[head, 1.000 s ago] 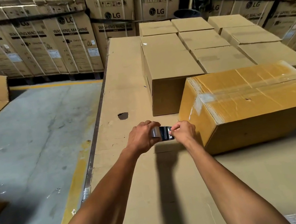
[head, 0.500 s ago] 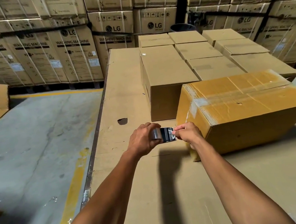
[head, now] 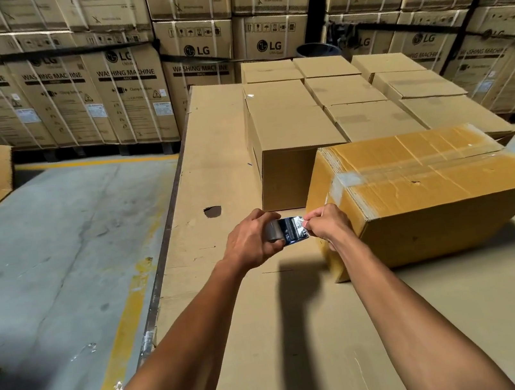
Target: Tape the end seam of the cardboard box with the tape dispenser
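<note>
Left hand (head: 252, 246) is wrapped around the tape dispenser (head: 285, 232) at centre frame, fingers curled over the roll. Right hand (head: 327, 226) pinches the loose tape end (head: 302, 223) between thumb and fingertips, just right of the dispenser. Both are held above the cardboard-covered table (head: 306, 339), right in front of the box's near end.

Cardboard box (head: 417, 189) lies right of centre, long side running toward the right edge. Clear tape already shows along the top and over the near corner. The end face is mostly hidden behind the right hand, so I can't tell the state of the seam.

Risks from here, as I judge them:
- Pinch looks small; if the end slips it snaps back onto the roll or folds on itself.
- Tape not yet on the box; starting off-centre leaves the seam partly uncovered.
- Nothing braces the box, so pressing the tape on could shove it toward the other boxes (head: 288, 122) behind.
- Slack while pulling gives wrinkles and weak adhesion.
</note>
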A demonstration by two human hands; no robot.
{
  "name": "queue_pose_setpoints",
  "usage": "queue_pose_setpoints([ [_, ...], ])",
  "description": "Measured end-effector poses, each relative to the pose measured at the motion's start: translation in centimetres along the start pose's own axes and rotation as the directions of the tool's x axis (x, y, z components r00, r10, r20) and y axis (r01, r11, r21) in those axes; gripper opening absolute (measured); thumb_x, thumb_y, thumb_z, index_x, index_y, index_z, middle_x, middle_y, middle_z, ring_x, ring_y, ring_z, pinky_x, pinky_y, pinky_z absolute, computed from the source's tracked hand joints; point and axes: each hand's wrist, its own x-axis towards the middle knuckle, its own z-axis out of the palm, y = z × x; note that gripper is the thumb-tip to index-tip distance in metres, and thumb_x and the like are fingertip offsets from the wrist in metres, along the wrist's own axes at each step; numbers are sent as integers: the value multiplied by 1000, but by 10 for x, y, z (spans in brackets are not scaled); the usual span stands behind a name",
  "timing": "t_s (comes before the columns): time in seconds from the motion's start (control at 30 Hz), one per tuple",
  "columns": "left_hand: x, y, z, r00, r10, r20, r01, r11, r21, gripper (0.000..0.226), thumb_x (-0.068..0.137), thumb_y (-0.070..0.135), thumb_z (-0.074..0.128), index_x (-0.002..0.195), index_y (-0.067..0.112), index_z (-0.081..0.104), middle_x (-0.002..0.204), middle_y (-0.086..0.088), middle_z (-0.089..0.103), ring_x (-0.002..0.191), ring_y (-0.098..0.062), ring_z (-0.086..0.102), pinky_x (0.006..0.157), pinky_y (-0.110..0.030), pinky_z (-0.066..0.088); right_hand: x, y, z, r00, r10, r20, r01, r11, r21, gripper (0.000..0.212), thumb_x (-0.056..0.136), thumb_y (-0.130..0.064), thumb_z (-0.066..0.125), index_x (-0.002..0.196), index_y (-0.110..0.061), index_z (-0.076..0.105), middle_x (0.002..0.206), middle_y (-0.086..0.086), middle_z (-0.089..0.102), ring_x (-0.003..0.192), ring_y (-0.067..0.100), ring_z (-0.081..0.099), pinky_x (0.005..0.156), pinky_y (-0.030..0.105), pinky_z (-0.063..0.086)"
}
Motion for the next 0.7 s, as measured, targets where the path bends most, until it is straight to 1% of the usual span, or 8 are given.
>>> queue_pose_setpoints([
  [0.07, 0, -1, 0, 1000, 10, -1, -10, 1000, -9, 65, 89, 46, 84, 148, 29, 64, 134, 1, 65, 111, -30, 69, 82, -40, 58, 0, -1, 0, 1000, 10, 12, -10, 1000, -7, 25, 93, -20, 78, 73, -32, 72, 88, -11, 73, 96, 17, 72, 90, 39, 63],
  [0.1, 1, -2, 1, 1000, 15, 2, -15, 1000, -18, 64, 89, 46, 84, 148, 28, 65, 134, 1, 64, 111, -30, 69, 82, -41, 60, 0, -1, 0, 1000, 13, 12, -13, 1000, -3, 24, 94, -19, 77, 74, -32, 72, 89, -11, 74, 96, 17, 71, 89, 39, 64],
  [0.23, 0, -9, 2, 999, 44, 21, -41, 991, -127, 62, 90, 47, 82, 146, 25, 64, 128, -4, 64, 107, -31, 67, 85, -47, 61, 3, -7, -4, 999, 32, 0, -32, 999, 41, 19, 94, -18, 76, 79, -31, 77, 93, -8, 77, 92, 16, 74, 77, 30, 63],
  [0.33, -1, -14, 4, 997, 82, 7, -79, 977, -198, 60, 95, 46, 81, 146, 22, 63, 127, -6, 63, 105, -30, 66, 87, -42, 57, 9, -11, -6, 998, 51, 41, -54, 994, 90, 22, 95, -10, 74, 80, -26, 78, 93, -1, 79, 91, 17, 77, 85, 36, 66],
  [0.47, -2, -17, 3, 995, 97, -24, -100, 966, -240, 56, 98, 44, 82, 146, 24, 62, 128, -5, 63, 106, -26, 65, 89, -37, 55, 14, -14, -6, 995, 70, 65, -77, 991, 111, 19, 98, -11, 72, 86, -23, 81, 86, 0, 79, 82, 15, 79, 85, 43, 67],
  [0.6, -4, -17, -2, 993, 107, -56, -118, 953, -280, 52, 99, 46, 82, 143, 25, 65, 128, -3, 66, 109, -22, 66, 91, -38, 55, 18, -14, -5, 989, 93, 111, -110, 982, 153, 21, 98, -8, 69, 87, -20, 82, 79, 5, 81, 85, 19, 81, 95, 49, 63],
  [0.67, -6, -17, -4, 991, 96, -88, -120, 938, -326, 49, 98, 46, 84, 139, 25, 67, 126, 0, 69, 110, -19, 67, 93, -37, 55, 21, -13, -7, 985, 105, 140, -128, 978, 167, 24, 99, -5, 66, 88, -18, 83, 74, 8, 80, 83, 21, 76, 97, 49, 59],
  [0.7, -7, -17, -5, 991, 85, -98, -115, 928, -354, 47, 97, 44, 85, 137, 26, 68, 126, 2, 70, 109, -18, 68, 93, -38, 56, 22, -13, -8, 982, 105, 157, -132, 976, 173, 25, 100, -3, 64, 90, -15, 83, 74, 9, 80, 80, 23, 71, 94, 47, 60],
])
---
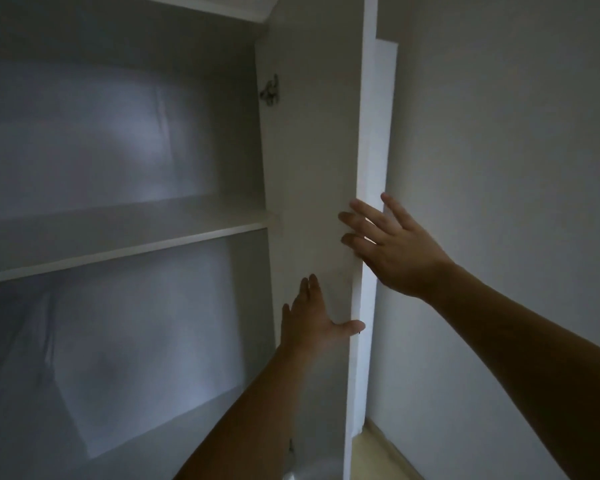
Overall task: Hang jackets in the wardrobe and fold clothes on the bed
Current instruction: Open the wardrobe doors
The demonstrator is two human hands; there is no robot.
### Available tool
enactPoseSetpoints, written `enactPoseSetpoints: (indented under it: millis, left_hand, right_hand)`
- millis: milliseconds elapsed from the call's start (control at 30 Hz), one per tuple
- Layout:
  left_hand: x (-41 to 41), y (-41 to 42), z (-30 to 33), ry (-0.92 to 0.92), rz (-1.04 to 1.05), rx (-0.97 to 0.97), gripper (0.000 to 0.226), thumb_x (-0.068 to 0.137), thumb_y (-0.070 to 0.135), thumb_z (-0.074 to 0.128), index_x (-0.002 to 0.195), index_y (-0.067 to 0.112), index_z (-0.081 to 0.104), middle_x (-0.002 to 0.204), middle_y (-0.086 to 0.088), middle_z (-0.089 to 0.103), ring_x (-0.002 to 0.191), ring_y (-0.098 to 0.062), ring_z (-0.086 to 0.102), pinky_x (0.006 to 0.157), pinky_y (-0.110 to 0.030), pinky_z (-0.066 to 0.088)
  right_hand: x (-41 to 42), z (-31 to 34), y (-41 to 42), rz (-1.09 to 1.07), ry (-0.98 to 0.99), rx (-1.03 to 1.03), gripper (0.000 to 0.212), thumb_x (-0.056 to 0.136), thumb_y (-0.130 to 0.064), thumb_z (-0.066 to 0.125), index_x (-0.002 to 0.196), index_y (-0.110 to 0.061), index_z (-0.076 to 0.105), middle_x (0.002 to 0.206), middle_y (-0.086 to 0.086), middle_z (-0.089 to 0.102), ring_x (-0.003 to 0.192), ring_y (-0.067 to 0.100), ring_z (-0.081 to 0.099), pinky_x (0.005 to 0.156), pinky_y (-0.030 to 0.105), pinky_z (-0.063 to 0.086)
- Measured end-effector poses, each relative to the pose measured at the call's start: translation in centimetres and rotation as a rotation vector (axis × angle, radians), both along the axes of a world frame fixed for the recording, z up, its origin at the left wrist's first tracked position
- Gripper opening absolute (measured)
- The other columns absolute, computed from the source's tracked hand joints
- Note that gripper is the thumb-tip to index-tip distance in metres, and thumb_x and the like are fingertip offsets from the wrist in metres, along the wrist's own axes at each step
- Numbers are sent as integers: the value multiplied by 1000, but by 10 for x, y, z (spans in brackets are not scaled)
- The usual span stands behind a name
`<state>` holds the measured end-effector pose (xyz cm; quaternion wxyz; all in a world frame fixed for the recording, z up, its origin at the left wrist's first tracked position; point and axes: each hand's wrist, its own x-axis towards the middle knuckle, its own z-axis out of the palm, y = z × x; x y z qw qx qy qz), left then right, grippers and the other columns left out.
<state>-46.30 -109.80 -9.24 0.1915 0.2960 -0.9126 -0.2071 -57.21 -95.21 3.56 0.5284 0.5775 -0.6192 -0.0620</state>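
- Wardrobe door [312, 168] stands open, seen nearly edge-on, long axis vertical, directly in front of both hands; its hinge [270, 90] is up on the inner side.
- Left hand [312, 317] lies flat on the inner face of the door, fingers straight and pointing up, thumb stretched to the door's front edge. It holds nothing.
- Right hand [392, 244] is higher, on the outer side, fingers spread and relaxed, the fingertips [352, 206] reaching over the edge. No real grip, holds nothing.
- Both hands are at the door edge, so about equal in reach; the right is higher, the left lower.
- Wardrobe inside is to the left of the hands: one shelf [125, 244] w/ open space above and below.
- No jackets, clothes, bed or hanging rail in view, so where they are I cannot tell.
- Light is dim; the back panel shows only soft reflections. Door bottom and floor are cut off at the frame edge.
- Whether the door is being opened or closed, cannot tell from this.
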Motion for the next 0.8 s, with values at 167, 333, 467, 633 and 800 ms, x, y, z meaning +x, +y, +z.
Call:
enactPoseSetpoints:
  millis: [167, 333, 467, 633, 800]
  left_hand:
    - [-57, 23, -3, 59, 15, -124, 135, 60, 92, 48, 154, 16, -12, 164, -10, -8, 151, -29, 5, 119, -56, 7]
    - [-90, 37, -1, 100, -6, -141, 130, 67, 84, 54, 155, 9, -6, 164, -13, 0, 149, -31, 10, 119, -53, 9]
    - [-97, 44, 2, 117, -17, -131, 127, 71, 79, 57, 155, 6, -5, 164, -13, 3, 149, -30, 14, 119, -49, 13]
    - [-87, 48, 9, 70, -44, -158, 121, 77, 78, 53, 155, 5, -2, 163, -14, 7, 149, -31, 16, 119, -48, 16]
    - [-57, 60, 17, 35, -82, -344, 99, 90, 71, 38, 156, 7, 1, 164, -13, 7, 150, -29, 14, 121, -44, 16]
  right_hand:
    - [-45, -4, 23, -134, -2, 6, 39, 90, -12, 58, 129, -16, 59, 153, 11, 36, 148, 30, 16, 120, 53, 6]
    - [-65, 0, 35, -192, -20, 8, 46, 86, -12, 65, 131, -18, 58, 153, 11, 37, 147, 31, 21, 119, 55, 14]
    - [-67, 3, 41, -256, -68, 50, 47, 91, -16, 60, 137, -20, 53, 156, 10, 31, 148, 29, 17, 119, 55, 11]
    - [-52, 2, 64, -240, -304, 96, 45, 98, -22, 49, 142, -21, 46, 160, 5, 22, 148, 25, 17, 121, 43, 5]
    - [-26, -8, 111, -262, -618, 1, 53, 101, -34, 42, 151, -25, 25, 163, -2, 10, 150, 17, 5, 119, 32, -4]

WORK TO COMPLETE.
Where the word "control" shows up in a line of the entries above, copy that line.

WRITTEN RESPONSE.
  "timing": "t_s (comes before the columns): time in seconds from the motion's start (control at 30 Hz), one per tuple",
- millis: milliseconds elapsed from the call's start (control at 30 Hz), one per tuple

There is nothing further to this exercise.